Typically, with lazy loading pages, it will submit a new request to load up the data for the page as you scroll. If you monitor the web traffic you can spot the requests made and emulate those, I have done that below.
The result should be a list of company names, in ascending order in whatever the first sheet of Excel is.
Things you'll need:
Add References to:
Microsoft Scripting Runtime
Microsoft XML v6.0
Add the VBA-JSON code to your project. You can find that here
Edit
Changed the code to keep pulling data from the site, until there is no more items in the list. Thanks #Qharr for pointing this out.
Code
Public Sub SubmitRequest()
Const baseURL As String = "http://fortune.com/api/v2/list/2358051/expand/item/ranking/asc/"
Dim Url As String
Dim startingNumber As Long
Dim j As Long
Dim getRequest As MSXML2.XMLHTTP60
Dim Json As Object
Dim Companies As Object
Dim Company As Variant
Dim CompanyArray As Variant
'Create an array to hold each company
ReDim CompanyArray(0 To 50000)
'Create a new XMLHTTP object so we can place a get request
Set getRequest = New MSXML2.XMLHTTP60
'The api seems to only support returning 100 records at a time
'So do in batches of 100
Do
'Build the url, the format is something like
'0/100, where 0 is the starting position, and 100 is the ending position
Url = baseURL & startingNumber & "/" & startingNumber + 100
With getRequest
.Open "GET", Url
.send
'The response is a JSON object, for this code to work -
'You'll need this code https://github.com/VBA-tools/VBA-JSON
'What is returned is a dictionary
Set Json = JsonConverter.ParseJson(.responseText)
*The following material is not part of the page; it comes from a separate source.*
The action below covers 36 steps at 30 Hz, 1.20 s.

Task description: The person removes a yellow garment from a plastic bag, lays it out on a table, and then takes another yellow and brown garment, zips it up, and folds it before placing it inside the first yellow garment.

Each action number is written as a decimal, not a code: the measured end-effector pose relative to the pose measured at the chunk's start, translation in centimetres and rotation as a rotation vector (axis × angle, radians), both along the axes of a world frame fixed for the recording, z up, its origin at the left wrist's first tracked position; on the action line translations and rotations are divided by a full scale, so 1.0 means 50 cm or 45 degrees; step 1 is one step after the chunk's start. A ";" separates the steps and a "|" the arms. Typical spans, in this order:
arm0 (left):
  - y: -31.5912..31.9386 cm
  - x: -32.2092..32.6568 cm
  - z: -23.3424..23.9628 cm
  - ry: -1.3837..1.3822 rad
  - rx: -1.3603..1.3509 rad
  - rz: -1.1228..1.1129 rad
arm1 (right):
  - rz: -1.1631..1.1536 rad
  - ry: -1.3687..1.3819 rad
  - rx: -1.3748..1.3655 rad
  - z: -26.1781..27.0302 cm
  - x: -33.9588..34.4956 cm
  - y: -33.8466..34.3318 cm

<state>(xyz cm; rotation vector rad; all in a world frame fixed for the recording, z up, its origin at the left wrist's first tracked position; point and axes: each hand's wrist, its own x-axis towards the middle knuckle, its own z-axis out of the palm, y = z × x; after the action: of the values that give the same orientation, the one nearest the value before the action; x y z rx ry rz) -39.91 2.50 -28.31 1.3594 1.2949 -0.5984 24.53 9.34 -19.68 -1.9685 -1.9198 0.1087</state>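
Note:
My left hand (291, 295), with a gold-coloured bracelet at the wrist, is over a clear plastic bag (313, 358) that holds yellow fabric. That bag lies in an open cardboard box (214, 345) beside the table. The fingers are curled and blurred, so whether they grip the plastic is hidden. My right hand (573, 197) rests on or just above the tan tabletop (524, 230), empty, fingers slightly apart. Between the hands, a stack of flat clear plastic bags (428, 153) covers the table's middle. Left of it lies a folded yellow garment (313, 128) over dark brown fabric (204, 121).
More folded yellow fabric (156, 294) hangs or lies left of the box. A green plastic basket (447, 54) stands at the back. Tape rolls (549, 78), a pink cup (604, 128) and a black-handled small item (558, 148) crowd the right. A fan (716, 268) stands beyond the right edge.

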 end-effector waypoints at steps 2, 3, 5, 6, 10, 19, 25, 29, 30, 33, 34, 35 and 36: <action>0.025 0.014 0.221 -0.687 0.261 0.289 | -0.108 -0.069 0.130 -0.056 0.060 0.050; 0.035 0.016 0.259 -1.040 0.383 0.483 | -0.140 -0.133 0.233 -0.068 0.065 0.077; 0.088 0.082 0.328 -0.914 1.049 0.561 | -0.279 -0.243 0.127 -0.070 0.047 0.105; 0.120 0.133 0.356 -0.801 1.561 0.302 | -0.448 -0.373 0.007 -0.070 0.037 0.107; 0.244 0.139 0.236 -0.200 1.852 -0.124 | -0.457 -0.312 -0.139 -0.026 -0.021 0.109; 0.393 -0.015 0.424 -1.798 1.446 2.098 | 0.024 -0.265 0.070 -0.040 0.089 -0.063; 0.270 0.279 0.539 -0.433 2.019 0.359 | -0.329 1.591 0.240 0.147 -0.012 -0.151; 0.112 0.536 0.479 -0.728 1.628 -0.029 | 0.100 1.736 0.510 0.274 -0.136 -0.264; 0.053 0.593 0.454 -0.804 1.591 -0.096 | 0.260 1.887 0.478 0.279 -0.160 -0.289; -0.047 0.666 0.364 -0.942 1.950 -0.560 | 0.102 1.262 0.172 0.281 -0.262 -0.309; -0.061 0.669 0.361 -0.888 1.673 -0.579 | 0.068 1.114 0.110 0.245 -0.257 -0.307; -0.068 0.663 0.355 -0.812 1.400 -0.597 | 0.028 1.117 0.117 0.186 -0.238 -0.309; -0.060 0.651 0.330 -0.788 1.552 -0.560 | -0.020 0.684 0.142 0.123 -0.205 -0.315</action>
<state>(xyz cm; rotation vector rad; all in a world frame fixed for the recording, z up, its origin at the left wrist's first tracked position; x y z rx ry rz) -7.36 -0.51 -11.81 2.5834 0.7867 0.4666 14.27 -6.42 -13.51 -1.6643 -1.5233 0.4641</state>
Set Companies = Json("list-items")
'Keep checking in batches of 100 until there are no more
If Companies.Count = 0 Then Exit Do
'Iterate the dictionary and return the title (which is the name)
For Each Company In Companies
CompanyArray(j) = Company("title")
j = j + 1
Next
End With
startingNumber = startingNumber + 100
Loop
ReDim Preserve CompanyArray(j - 1)
'Dump the data to the first sheet
ThisWorkbook.Sheets(1).Range("A1:A" & j) = WorksheetFunction.Transpose(CompanyArray)
End Sub
There you go:
Sub Getlinks()
Dim driver As New ChromeDriver
Dim pcount As Long, R as long
Dim posts As Object, post As Object
With driver
.get "http://fortune.com/fortune500/list/"
Do
.ExecuteScript ("window.scrollTo(0, document.body.scrollHeight);")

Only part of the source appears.